Княгиня ужаснулась, а графиня, напротив, просто расцвела… «Вот это обрадовал, так обрадовал!» – У нее даже голова закружилась от удовольствия.
«Мощный комплимент!» – уважительно и с оттенком зависти оценил князь Петр.
– Ой, простите, сударыня, сразу не разглядел… – будто только сейчас заметив оплошность, произнес Максим, но Голицына, разобравшись в ситуации, на всякий случай, будто в шутку, закрыла ему рот, чтобы не испортил громадный эффект.
Домой вернулись лишь поздним утром, оставив старшую Страйковскую в весьма приподнятом настроении. Вечером нанесли визит царскому другу и любимцу, дяде князя Петра – Александру Николаевичу Голицыну.
– Наконец-то, наконец-то появился, господин полковник, – подставляя щеку для поцелуя племяннику, произнес этот малого роста вельможа с уже начинавшей лысеть головой.
Лицо его в ранних морщинах довольно улыбалось. Он галантно раскланялся с княгиней и пожал руку Максиму. Отведя князя Петра в сторону, тут же начал жаловаться на Аракчеева. Александр Николаевич ненавидел Аракчеева до такой степени, что даже не раскланивался с ним в присутствии государя.
– Ваше сиятельство! – обратился к дяде князь Петр, терпеливо выслушав поток жалоб. – Недавно встречался с Марьей Антоновной, и она очень просила вас быть у нее, очень просила! – дотронулся он до маленькой холеной руки князя.
– Увидишь, скажи, что непременно буду! Что же она сама-то ко мне не пожалует? «Видимо, снова с государем поссорилась!» – подумал он. В любовных ссорах императора Александра с Нарышкиной Голицын являлся всегдашним и постоянным их примирителем. В данном вопросе Аракчееву было далеко до своего конкурента на царское сердце.
В свете очень завидовали этой добровольной обязанности князя, а граф Аракчеев, разумеется от зависти, бранил его «старым сводником». Александр Николаевич знал это от доброжелателей и особенно обижался на «старого».
Чуть погодя в их разговор, не выдержав, включилась и княгиня.
Максим, словно губка воду, впитывал в себя светские сплетни.
В конце января Голицына протянула Рубанову письмо от Ольги Николаевны.
– Что же вы не интересуетесь, господин корнет, Ромашовыми?
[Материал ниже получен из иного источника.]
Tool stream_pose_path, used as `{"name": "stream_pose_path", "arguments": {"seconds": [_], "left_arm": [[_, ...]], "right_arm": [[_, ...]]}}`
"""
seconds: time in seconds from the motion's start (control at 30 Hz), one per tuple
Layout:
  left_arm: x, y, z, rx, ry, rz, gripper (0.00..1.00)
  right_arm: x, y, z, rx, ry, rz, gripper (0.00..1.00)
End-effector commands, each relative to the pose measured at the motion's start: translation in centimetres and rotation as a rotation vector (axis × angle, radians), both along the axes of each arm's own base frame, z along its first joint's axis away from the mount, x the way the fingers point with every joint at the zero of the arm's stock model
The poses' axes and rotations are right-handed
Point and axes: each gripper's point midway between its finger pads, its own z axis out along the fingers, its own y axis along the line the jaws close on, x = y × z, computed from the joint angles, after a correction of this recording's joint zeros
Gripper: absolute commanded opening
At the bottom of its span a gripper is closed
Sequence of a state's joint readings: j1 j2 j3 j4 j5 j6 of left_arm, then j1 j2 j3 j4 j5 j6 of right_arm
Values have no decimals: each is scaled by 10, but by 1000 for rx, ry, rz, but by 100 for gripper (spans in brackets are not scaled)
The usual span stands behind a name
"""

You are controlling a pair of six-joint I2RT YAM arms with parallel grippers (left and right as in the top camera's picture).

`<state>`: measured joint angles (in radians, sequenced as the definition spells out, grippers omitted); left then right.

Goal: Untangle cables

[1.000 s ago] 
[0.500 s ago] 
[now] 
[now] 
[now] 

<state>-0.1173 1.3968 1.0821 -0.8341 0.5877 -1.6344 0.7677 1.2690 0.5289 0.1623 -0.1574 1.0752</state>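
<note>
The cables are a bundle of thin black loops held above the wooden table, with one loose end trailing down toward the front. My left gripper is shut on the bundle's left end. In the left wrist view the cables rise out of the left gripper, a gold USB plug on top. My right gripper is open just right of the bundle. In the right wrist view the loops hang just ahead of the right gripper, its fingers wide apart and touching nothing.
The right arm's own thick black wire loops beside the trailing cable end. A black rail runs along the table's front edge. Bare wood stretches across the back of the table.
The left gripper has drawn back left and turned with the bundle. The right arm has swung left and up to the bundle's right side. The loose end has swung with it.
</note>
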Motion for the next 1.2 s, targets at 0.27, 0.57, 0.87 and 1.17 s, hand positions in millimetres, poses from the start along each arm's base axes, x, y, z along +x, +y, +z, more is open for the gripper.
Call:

Разлюбили уже Машеньку? Какие вы, мужчины, все-таки непостоянные… – оставила она его одного.
«Что хотела сказать княгиня?» –думал Максим, читая письмо. На этот раз он уже не был так потрясен, узнав, что мать стала послушницей в женском монастыре. «Я очень и очень виновата… – читал он, а думал о том, что же не досказала княгиня, – буду замаливать свои грехи…» – бегали по строчкам его глаза, а мысли были о другом. Наконец, не выдержав, сложил письмо и направился к княгине.